At the Kluwer Arbitration Blog you will find an interesting comment by Paul Friedland on the Thomas v. Carnival Corp. decision of the Eleventh Circuit. I commented on the Thomas case here on July 7, 2009.Below is the text of my comment today posted on the Kluwer Arbitration Blog.

Paul,
The concerns you mention are serious ones; yours is a different and insightful reading of a case discussed in my Arbitration Commentaries on July 7, 2009. (http://arbblog.lexmarc.us — “U. S. Public Policy As Basis to Nullify Arbitration Agreement: Beyond the Bounds of Mitsubishi?”)

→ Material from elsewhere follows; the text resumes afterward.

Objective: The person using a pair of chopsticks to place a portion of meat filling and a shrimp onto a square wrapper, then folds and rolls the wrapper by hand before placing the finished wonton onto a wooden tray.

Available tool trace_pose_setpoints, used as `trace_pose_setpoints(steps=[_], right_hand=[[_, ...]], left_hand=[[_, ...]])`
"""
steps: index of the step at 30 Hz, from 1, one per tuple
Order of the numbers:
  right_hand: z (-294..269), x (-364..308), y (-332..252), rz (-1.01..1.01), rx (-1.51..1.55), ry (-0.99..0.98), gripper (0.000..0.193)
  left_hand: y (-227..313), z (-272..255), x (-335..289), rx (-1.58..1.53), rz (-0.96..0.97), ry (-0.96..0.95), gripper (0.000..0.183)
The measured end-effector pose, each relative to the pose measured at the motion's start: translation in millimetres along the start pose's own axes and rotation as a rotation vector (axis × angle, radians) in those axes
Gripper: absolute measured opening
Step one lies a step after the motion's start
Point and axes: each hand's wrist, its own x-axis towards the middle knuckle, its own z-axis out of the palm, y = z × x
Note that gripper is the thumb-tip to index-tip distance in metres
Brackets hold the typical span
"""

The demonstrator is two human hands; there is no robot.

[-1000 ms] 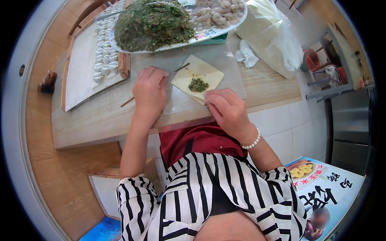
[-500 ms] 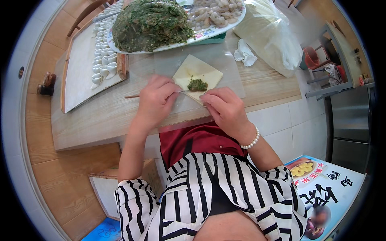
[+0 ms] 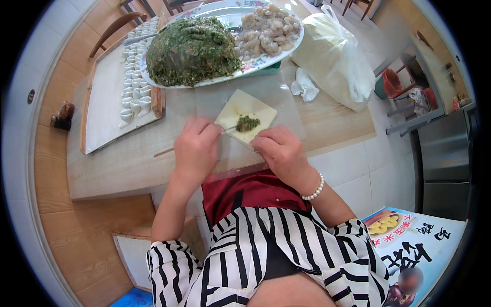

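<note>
A pale square dough wrapper (image 3: 236,105) lies on the table in front of me, a small clump of green filling (image 3: 248,123) on it. My left hand (image 3: 196,146) is closed round a thin filling spatula; its wooden handle (image 3: 163,152) sticks out to the left, while its narrow tip reaches the filling. With fingers pinched together, my right hand (image 3: 279,149) holds the near right corner of the wrapper. Beyond, an oval floral plate (image 3: 219,14) carries a large green filling mound (image 3: 189,53) and a heap of peeled shrimp (image 3: 268,31).
At the left, a wood-edged tray (image 3: 105,110) bears rows of folded wontons (image 3: 136,97). A filled plastic bag (image 3: 335,61) and a crumpled white tissue (image 3: 304,84) stand right of the plate. The wooden table's (image 3: 337,128) near edge runs close to my waist.
The view has tilted, so the plate shows more fully. The spatula's tip now reaches the filling, and the wrapper's near corner is less stretched out between my hands.
</note>
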Motion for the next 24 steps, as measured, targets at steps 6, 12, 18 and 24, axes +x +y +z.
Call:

What troubles me most about Thomas is the position that any waiver, in an arbitration agreement combined with a choice of law clause, of remedies conferred by a US federal statute, violates US public policy and brings about at least partial nullity of the arbitration clause. That is not what the Supreme Court said in the famous Mitsubishi footnote — and US law per Mitsubishi is in harmony with transnational principles that only an offense against fundamental (and some would say international) public policy will result in invalidation of an arbitration agreement or denial of recognition of an award under the Convention.

You are clearly right that notions of unconscionability in some employment contracts motivated the Thomas decision. Perhaps other courts will distinguish the Thomas case on that basis.